In Section 14.4 replace:

 

Drives are used to propagate the value of output or inout signals at their corresponding clock edge. A drive is an assignment in which the left hand side is a signal in a clocking domain.

 

The syntax to drive a signal is:

 

@delay signal_expression = expression;

or

signal_expression <= expression;

 

The delay optionally specifies the number of clocking events (i.e. cycles) that pass before the signal is driven.
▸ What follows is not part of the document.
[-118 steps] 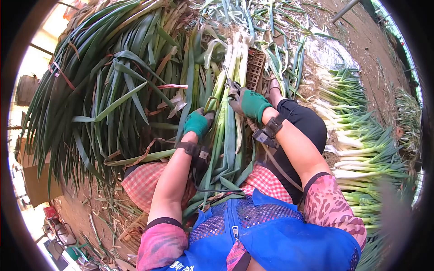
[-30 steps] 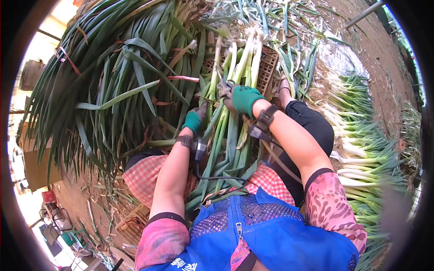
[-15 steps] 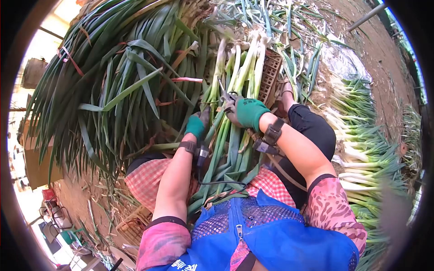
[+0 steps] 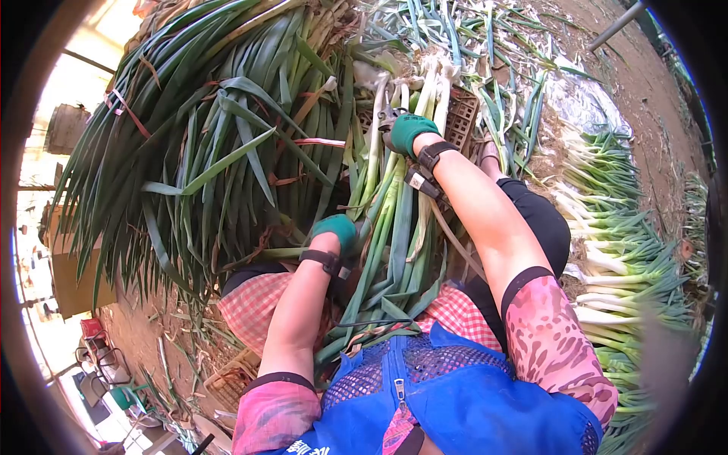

When no delay is specified, the default is @0, i.e., the current cycle.

 

The signal_expression is either a bit-select, slice, or the entire signal in a clocking that is to be driven (concatenation is not allowed):

 

dom.sig // entire signal

    

dom.sig[2] // bit-select

 

dom.sig[8:2] // slice

 

The expression can be any valid expression that is type compatible with the signal.

 

For example:

 

bus.data[3:0] = 4’h5; // drive on current cycle

@1 bus.data = 8’hz; // wait 1 cycle and then drive

 

The value driven onto an output signal is not applied until the signal’s drive edge (typically the clocking event) plus any output skew has transpired.

 

with:

 

Clocking domain outputs (output or inout) are used to drive values onto their corresponding signals, but at a specified time.  That is, the corresponding signal changes value at the indicated clocking event as modified by the output skew.

 

The syntax to specify a synchronous drive is similar to an assignment:

 

[ ## event_count ] clockvar_expression = expression;

or

clockvar_expression = [ ## event_count ] expression;

 

The clockvar_expression is either or a bit-select, slice, or the entire clocking domain output whose corresponding signal is to be driven (concatenation is not allowed):

 

dom.sig              // entire clockvar

dom.sig[2]           // bit-select

dom.sig[8:2]         // slice

 

The expression can be any valid expression that is assignment compatible with the type of the corresponding signal.

 

The event_count is an integral expression that optionally specifies the number of clocking events (i.e. cycles) that must pass before the statement executes.  Specifying a non-zero event_count blocks the current process until the specified number of clocking events have elapsed otherwise the statement executes at the current time.  The event_count uses a syntax similar to the cycle-delay operator (see Section 13.10), however, the synchronous drive uses the clocking domain of the signal being driven and not the default clocking.

 

The second form of the synchronous drive uses the intra-assignment syntax.  An intra-assignment event-count specification also delays execution of the statement, but the right-hand side expression is evaluated before the process blocks, instead of after.

 

Examples:

 

bus.data[3:0] = 4’h5;      // drive in current cycle

##1 bus.data = 8’hz;       // wait 1 (bus) cycle and then drive

##[2]; bus.data = 2;       // wait 2 default clocking cycles, then drive

bus.data = ##2 r;          // sample r, wait 2 (bus) cycles, the drive

 

Regardless of when the drive statement executes (due to event-count delays), the driven value is assigned to the corresponding signal only at the time specified by the output skew.